* _WORK ITEM_
Check every line of the entries below for the word "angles", then give only the number of lines that have it.

* _RECORD EXCERPTS_
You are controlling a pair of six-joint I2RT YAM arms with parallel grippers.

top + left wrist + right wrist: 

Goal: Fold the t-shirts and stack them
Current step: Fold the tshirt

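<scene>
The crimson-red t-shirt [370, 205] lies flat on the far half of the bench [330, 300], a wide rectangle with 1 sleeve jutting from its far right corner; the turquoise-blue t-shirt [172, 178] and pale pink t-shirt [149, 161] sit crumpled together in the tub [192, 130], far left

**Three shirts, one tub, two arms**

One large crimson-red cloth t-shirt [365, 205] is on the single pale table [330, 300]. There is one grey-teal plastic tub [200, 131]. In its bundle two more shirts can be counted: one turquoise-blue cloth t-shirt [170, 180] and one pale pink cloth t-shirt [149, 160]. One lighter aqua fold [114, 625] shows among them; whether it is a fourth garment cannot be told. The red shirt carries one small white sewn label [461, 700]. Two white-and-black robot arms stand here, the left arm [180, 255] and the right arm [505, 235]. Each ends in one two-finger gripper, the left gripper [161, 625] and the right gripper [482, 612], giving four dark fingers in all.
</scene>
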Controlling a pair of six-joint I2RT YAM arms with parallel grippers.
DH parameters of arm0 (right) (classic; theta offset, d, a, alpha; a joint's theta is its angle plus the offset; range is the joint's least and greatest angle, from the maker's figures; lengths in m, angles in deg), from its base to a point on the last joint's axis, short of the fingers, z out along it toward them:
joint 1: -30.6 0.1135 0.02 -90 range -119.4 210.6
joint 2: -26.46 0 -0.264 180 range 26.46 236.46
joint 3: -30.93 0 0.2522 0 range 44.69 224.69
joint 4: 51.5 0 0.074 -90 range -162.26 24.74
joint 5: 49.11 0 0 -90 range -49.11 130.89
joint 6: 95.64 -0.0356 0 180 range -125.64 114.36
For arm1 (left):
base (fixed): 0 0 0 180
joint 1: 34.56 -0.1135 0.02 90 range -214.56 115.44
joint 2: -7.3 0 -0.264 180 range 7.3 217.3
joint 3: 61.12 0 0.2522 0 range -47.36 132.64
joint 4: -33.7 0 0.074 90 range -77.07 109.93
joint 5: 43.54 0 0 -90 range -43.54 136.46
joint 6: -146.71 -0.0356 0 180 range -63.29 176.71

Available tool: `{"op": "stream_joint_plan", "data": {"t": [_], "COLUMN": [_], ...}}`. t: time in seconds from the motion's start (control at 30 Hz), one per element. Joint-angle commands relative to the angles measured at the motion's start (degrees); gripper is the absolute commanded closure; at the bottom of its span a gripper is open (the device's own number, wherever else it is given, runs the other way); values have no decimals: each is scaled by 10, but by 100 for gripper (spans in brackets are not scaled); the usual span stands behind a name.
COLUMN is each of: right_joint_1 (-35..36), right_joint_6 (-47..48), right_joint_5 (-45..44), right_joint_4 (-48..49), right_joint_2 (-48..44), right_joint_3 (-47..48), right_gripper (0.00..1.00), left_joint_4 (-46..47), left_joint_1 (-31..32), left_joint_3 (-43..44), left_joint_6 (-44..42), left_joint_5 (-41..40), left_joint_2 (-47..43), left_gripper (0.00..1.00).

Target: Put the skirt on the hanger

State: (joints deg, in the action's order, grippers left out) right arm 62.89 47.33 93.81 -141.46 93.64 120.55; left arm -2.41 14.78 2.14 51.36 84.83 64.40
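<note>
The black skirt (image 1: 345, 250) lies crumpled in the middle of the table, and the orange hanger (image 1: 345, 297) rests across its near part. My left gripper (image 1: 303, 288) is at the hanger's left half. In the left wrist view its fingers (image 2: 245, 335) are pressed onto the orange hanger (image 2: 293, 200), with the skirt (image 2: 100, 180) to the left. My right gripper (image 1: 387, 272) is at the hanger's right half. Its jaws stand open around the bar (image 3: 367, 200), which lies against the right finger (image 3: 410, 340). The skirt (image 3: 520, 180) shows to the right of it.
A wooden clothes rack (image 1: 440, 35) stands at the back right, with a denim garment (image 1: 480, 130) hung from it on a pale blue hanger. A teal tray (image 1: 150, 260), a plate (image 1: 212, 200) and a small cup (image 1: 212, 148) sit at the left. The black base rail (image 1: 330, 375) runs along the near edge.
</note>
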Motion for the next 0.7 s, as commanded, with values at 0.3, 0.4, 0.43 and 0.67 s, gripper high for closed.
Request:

* _RESPONSE BOX_
2